O silêncio de Bolsonaro e os chatos do apocalipse
Nunca foi tão fácil ser chato no Brasil. Com os principais líderes de esquerda, centro-esquerda e centro mofando em xilindrós frios após condenações severas e/ou respondendo a inúmeros processos na justiça criminal pelos mais variados crimes contra o patrimônio e os cofres públicos, além de um portentoso rechaço verificado nas urnas de 2018, restou aos portadores de tais bandeiras ideológicas a missão da chatice.
A nova missão desses agrupamentos partidários restou facilitada. Não raro adaptados, ardorosamente, de corpo e alma, a cumprir sem questionar os mandamentos de seus líderes, esses grupos têm como mérito a imensa capacidade de organização e são capazes de transformar, em questão de horas, o peido da vaca no maior buraco da camada de ozônio. Basta uma piscadela e eles arrumam um juiz togado disposto a dar uma canetada ao apagar das luzes mandando abrir a porta da cadeia.
Nesse sentido, a assessoria do presidente-eleito Jair Bolsonaro e de sua equipe de transição ainda é absolutamente débil. É compressível que Sua Excelência pretenda estabelecer um “novo modelo” de comunicação — digamos assim, "talquei"?! — através de posts sucintos no Twitter, como já o faz o presidente norte-americano Donald Trump, mas é fundamental observar que a Casa Branca possui um dos maiores aparatos de assessoria de comunicação do planeta e até as postagens mais topetudas do mandachuva passam, antes ou depois, pelo crivo de pessoas escaladas especialmente para estabelecer a régua do bom-senso institucional, Trump gostando ou não. Sempre haverá uma resposta institucional.
Falta à equipe de Bolsonaro essa calibragem no trato com as instituições, com a imprensa e até com seus próprios eleitores, quiçá com aqueles que não o apoiam. É ótimo que sua atmosfera sisuda inspire ao resgate de pronomes de tratamento como "Vossa Excelência" ao mesmo tempo que mescle um despojamento, surgindo humanizado, pendurando roupas no varal de casa durante o feriadão de Natal. No entanto, todas essas informações precisam ser tratadas, melhor organizadas. Não para construir narrativas falaciosas, como nos tempos do PT ocupando os palácios. Mas, para institucionalizar a imagem do Presidente da República e estabelecer com clareza meridiana a fronteira entre o que é público e o que é privado, como determinam nossos diplomas legais.

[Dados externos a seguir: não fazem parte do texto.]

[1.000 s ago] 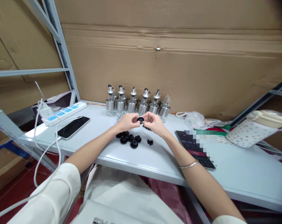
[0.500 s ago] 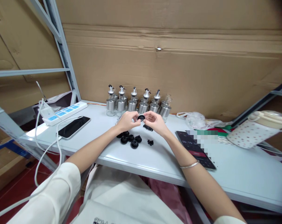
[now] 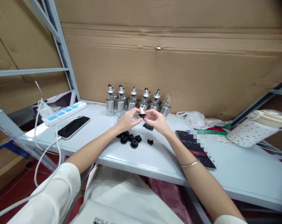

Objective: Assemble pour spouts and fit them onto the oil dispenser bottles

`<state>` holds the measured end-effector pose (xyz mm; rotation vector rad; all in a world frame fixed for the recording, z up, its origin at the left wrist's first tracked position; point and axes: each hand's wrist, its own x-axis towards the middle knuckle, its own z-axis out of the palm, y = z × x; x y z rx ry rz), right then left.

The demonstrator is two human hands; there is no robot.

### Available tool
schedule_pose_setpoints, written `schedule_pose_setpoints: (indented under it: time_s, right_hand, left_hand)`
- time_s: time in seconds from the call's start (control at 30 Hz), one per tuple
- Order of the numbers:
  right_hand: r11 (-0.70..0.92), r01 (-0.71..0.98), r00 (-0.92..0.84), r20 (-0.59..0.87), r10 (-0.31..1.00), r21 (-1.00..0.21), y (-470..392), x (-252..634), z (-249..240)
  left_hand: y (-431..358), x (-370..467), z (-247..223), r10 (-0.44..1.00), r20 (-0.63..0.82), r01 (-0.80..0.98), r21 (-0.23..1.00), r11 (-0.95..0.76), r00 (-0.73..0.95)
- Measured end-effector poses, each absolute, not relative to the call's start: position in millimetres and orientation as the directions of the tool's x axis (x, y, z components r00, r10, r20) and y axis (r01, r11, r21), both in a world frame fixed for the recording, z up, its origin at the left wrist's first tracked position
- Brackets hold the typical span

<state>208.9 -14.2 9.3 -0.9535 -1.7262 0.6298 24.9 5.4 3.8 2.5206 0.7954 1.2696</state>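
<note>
The left hand (image 3: 129,119) and the right hand (image 3: 156,120) meet over the bench (image 3: 122,154), the fingers of both pinching one black-and-white spout top (image 3: 142,112) from either side, its white part uppermost. Taking that piece as the clock's centre, black stoppers (image 3: 131,140) lie clustered at seven o'clock, and small black parts (image 3: 150,142) sit in two groups at five. Steel-banded bottles (image 3: 132,105) stand upright around twelve, several topped with spouts. A dark-screened phone (image 3: 74,127) rests near nine; another phone (image 3: 193,147), showing a timer, lies at four.
</note>
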Motion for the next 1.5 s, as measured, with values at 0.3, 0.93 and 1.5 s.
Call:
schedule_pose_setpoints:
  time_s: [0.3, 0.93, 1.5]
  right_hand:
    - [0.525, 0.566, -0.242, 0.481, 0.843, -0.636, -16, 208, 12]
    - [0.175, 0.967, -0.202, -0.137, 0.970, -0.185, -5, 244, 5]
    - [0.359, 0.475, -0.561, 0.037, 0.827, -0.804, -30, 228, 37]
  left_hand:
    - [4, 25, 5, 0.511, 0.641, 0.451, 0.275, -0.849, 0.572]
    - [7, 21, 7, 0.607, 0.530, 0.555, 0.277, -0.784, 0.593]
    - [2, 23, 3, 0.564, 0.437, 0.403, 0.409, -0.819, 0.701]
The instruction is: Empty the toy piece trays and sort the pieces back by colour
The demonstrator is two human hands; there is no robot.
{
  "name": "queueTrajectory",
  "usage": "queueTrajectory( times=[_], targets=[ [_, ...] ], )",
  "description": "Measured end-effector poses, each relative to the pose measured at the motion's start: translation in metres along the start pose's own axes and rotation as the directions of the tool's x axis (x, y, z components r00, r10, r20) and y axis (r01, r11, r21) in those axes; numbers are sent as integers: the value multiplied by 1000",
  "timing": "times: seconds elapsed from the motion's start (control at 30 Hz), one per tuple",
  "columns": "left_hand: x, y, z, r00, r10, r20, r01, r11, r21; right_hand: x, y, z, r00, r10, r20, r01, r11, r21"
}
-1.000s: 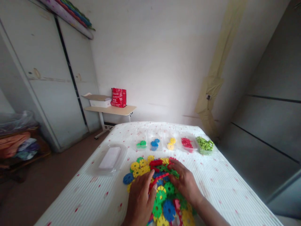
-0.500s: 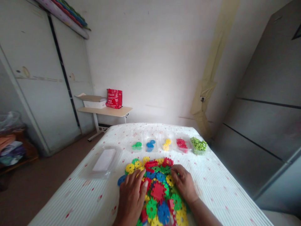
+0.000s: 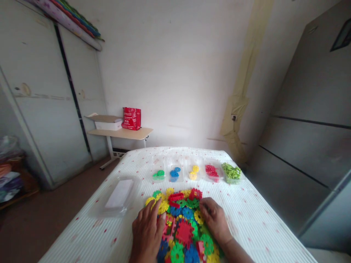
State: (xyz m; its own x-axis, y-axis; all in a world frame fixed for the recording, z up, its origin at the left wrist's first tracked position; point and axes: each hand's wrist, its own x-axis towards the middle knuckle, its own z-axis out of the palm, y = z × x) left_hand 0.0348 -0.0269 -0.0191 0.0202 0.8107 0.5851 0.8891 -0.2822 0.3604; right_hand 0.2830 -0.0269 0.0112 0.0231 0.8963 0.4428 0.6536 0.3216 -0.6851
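A heap of toy building pieces, notched discs and square plates in red, yellow, green and blue, lies near me on the table. My left hand [image 3: 148,228] rests along the heap's left side, fingers stretched out and slightly apart, by yellow discs [image 3: 163,207] and a pink-red square frame [image 3: 169,226]. At the right edge my right hand [image 3: 215,217] has its fingers curled in against the pieces, close to a yellow disc [image 3: 199,217]. Whatever its fingertips may hold is hidden. A red square plate [image 3: 184,233] lies on top between both hands.
Clear boxes line the back: green discs [image 3: 159,174], blue discs [image 3: 174,174], yellow discs [image 3: 193,173], red pieces [image 3: 211,171] and light-green pieces [image 3: 231,172]. A clear tray with a white slab [image 3: 119,193] lies to the left. A red bag [image 3: 131,118] stands on a side table [image 3: 128,133].
My left hand has shifted a little to the left, uncovering more of the pink-red frame. My right hand stays curled at the heap's right edge. The camera has tilted slightly upward.
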Motion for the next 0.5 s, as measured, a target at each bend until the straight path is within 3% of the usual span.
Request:
queueTrajectory(
  times=[0.5],
  targets=[
    [2, -17, 12, 987, 91, -135, -89, 996, 19, -1, 9, 3, 996, 70, 54, -74, 995, 63]
  ],
)
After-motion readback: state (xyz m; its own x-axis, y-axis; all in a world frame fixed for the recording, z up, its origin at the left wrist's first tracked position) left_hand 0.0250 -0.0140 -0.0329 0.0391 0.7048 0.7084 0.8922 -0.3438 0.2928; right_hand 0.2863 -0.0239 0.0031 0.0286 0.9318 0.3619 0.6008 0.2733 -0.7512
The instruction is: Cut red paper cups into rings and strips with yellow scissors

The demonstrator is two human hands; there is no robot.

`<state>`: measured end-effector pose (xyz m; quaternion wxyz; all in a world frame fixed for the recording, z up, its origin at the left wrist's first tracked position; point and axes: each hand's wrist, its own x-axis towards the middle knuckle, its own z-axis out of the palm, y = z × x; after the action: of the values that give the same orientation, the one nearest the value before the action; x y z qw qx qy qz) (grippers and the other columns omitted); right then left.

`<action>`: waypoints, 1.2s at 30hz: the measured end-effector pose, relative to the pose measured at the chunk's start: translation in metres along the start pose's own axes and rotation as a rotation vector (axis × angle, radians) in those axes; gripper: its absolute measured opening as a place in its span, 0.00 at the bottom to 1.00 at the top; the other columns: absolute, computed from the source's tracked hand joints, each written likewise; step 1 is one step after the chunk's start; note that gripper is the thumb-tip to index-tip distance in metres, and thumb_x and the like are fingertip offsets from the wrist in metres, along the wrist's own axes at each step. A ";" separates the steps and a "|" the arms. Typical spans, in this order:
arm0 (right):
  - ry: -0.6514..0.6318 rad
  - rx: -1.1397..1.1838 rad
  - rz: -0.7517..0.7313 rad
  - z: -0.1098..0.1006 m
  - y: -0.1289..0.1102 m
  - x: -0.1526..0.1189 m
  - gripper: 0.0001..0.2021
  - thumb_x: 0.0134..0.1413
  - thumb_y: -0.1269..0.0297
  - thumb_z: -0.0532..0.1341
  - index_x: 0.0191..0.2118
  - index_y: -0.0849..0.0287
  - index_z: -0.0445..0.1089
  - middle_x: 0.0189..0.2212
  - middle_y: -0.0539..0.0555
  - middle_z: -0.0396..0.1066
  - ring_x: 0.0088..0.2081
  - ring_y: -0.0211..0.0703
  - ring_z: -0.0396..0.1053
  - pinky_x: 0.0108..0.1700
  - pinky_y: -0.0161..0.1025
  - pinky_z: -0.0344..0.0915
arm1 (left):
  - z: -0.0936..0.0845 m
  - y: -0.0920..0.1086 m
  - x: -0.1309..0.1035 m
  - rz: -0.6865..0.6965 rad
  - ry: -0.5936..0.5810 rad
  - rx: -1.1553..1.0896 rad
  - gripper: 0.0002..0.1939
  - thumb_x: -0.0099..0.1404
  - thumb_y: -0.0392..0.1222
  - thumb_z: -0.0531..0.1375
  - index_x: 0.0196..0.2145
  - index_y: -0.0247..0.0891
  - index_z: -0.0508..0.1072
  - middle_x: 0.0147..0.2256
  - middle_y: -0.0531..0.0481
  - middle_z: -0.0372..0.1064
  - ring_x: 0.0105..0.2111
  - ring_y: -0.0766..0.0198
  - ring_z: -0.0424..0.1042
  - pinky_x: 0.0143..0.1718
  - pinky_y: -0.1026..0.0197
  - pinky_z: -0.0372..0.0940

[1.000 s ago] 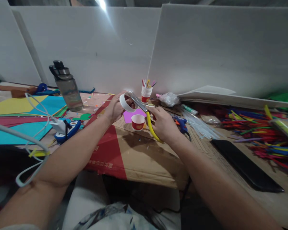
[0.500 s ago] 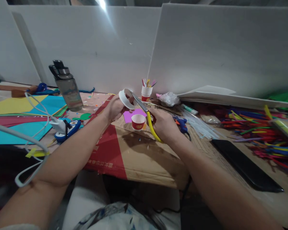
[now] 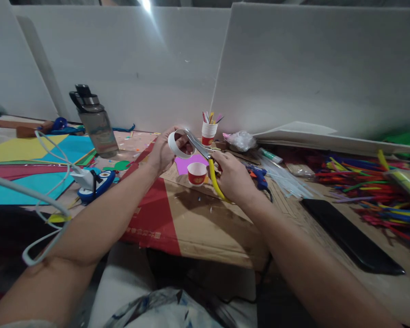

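My left hand [image 3: 164, 152] is closed on a white paper ring [image 3: 172, 145], its fingertips partly showing through the opening. Yellow-handled scissors [image 3: 216, 180] are in my right hand [image 3: 230, 173], with the grey blades pointing up and left to the ring's upper right edge. Whether the blades are parted is hard to see. Below the ring, a short red and white paper cup [image 3: 197, 174] stands upright on the cardboard [image 3: 212, 228]. Behind that cup lies a piece of purple paper [image 3: 182, 166].
A stack of paper cups [image 3: 209, 132] holding pens stands at the back. To the left are a water bottle [image 3: 100, 130], coloured sheets [image 3: 20, 150] and a white cable [image 3: 51, 198]. On the right lie a glue gun [image 3: 260, 176], a black case [image 3: 348, 234] and colourful pipe cleaners [image 3: 372, 196].
The white ring has turned so that its opening faces me more. The scissor blades have shifted slightly left along its edge. The cup on the cardboard has stayed put.
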<state>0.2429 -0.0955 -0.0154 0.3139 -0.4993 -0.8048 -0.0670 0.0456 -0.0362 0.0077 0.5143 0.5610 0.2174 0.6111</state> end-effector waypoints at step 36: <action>-0.026 -0.028 0.006 0.002 0.002 -0.001 0.18 0.57 0.69 0.56 0.53 0.60 0.71 0.40 0.61 0.73 0.37 0.50 0.67 0.37 0.42 0.59 | 0.000 -0.006 0.001 0.022 -0.002 -0.028 0.14 0.55 0.44 0.71 0.29 0.36 0.70 0.24 0.54 0.68 0.23 0.71 0.67 0.26 0.66 0.61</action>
<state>0.2442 -0.0938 -0.0179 0.2964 -0.5070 -0.8063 -0.0707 0.0476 -0.0333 0.0031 0.5156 0.5567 0.2020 0.6192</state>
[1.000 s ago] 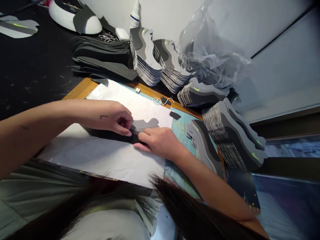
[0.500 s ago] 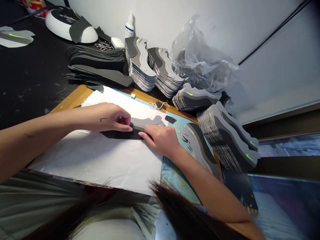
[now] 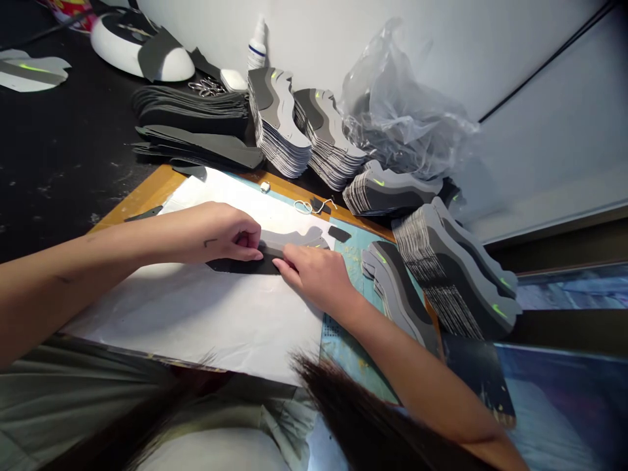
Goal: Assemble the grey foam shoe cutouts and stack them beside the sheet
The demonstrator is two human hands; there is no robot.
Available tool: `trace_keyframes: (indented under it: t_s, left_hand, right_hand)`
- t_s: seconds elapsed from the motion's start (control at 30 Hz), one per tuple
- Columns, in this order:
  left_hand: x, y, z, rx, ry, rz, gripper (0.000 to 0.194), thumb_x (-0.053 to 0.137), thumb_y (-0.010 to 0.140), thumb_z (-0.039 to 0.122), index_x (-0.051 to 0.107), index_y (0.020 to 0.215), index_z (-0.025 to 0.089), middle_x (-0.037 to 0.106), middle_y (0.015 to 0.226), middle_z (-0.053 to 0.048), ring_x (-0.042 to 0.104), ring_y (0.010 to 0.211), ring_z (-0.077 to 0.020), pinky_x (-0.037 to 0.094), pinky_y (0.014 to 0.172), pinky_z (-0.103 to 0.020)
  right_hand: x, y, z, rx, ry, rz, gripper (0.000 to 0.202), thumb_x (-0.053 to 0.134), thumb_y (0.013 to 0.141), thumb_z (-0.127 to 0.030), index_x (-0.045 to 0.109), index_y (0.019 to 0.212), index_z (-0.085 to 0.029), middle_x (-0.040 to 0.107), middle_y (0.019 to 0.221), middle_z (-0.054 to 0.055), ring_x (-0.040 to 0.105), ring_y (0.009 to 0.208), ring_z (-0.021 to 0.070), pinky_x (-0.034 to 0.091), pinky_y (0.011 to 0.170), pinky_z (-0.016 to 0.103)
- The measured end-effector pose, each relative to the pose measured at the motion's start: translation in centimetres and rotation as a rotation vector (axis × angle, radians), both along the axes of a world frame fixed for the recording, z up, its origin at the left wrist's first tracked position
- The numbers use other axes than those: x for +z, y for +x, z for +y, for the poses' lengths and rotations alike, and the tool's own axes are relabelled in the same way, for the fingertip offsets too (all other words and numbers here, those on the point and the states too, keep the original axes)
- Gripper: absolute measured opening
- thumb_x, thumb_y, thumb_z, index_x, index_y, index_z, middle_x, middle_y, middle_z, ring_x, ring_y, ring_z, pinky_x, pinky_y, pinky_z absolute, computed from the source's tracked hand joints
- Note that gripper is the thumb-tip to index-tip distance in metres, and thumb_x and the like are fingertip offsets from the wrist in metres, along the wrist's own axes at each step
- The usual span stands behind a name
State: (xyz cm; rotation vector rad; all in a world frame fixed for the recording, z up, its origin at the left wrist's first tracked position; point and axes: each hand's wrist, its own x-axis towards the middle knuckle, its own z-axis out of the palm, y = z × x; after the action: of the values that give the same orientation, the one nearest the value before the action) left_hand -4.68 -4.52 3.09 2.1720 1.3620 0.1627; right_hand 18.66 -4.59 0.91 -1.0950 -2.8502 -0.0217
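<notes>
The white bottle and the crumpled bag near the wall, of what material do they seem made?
The white bottle looks like smooth, hard plastic, judging by its moulded shape and narrow tip, though the exact kind is unclear. The crumpled bag seems thin, glossy plastic film: see-through, with sharp creases and bright highlights.

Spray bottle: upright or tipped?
Upright. The bottle stands nozzle up by the wall, behind the grey stacks.

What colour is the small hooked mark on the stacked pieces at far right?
Bright yellow-green; the mark shows best in the head view.
</notes>
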Motion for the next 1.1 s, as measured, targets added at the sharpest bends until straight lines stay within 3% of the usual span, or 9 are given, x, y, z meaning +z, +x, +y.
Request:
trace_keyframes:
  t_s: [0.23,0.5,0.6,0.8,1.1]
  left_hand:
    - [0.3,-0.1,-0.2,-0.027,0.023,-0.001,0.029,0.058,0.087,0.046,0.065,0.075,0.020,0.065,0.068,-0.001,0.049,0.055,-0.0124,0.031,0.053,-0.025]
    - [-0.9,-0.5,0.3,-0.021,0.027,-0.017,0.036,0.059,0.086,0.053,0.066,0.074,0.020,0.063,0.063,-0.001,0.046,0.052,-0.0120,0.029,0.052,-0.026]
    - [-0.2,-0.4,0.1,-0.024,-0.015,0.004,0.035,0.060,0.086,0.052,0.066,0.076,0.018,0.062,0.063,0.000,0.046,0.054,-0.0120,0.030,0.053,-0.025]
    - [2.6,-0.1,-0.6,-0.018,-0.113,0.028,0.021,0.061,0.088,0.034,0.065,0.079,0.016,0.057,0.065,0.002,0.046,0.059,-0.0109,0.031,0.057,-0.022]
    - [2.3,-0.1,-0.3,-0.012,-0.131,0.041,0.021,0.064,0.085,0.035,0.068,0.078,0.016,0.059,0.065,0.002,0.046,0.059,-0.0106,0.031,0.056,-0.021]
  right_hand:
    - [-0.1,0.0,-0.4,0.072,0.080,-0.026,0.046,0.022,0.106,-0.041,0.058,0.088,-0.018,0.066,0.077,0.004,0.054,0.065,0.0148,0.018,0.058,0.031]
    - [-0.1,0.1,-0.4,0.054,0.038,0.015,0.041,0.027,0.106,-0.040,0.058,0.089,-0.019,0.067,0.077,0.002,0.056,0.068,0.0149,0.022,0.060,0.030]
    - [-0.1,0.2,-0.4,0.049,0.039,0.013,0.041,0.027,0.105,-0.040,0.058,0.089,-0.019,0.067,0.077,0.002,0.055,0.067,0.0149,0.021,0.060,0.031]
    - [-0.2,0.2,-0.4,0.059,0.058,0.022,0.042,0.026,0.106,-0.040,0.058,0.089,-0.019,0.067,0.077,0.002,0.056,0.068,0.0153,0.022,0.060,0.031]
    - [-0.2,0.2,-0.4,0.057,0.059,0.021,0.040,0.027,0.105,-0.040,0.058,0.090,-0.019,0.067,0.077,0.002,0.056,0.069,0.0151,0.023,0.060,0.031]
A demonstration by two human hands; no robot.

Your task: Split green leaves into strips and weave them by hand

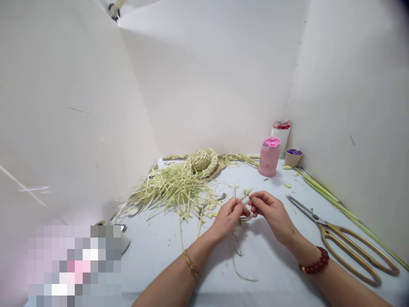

Vem dessa miscelânea de vozes, donde é impossível distinguir a autoridade da faixa verde e amarela e a capacidade de sustentação do varal de roupas, o flanco mais exposto a ataques no novo governo. Faltando alguns dias para a posse oficial, permite-se o império dos chatos de galocha, doutos sabedores de tudo e mais um pouco, e suas teorias de um apocalipse rocambolesco de um Brasil bolsonarista.
Miriam Leitão garante que “a nova diplomacia é ruim” (O Globo, 23/12/2018); Jânio de Freitas escreve sobre as “muitas incógnitas do plano e de Paulo Guedes e os já iniciados problemas de comércio exterior decorrentes de política externa” (Folha de S.Paulo, 23/12/2018); Ricardo Noblat apresenta “as trapalhadas na transição” (Veja, 18/12/2018); Bruno Boghossian acertou em cheio Ricardo Vélez-Rodriguez, indicado para Ministério da Educação, ao publicar que “batalha ideológica de Bolsonaro cria vácuo em políticas públicas” e que “equipe atende mais a um conjunto de expectativas simbólicas do que a lógica do mundo real” (Folha de S.Paulo, 04/12/2018); isso sem falar nas centenas de matérias sobre o famigerado Queiroz, escândalo revelado pelo jornal O Estado de S.Paulo e que mereceu do cientista político Sérgio Praça, sob a caneta do jornalista Bernardo Mello Franco, uma memória do “Fiat Elba do esquema PC” no governo Collor em 1991 (O Globo, 09/12/2018). Todas sem respostas!
Tudo isso poderia ser evitado com medidas institucionais razoavelmente simples. Permitir, por exemplo, que o ex-assessor Fabrício Queiroz fuja dos depoimentos que deve prestar ao Ministério Público é, certamente, o pior caminho público e jurídico. Deixar todos esses jornalistas e suas publicações sem respostas institucionalizadas não é apenas uma brutalidade atroz. É um mau hábito.